◆ The data:
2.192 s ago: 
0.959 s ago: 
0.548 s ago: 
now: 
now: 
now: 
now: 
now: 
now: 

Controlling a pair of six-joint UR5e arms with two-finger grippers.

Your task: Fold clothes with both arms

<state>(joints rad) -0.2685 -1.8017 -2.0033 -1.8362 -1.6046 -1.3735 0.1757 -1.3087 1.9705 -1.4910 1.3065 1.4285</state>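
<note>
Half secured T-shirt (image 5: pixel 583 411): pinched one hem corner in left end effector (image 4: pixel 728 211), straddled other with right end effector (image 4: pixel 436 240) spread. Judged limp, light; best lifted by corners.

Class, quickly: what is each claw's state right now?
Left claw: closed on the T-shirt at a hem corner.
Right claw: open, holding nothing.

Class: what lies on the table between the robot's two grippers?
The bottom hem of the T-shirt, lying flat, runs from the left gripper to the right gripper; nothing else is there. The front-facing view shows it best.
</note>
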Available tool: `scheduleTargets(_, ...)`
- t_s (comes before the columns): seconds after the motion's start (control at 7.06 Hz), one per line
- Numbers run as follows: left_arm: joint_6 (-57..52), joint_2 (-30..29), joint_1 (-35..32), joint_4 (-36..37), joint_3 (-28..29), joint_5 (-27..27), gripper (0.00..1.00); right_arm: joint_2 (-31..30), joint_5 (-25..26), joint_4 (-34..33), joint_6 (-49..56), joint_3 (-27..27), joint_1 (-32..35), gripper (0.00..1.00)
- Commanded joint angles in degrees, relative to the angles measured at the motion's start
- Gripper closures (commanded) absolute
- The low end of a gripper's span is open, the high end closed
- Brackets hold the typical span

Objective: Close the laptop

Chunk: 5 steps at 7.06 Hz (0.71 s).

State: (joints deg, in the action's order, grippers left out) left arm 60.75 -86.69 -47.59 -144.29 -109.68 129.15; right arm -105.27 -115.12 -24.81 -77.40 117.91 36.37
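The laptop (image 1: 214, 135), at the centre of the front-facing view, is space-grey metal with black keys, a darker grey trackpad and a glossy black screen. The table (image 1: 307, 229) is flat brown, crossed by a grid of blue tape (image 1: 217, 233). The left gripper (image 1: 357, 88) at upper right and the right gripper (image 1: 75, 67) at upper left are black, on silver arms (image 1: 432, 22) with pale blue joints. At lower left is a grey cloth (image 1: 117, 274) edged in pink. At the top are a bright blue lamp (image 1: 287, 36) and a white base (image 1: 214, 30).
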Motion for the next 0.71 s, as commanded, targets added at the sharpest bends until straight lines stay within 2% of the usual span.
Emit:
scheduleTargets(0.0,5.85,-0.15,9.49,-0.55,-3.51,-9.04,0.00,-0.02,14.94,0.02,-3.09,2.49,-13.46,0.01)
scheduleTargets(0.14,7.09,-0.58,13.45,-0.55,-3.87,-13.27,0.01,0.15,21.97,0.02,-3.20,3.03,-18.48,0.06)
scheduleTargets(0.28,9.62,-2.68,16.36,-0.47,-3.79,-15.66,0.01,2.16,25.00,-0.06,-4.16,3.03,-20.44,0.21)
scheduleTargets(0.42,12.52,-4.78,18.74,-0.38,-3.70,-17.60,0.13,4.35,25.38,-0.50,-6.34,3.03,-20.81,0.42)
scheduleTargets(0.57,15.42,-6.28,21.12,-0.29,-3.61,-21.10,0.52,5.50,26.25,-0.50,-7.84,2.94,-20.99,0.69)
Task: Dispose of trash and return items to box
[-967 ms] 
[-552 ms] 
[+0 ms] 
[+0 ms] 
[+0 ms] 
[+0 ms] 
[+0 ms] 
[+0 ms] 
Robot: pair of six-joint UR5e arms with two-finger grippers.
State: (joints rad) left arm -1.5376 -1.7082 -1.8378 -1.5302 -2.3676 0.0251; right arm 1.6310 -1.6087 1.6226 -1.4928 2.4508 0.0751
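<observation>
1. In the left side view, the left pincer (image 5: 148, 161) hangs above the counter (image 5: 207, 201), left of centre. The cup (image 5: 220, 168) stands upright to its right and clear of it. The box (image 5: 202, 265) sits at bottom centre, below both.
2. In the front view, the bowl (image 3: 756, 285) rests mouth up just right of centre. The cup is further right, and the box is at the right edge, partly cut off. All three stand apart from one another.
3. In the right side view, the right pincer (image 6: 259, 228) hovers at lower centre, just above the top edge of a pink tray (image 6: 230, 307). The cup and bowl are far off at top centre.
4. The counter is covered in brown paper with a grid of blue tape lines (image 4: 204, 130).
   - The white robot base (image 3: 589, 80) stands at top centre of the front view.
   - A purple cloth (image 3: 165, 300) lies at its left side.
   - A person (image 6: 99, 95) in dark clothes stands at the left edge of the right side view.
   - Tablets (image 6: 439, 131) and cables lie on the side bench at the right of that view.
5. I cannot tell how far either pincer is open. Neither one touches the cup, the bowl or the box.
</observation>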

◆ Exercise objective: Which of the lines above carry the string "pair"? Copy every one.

◆ Exercise output:
Controlling a pair of six-joint UR5e arms with two-finger grippers.
Robot: pair of six-joint UR5e arms with two-finger grippers.

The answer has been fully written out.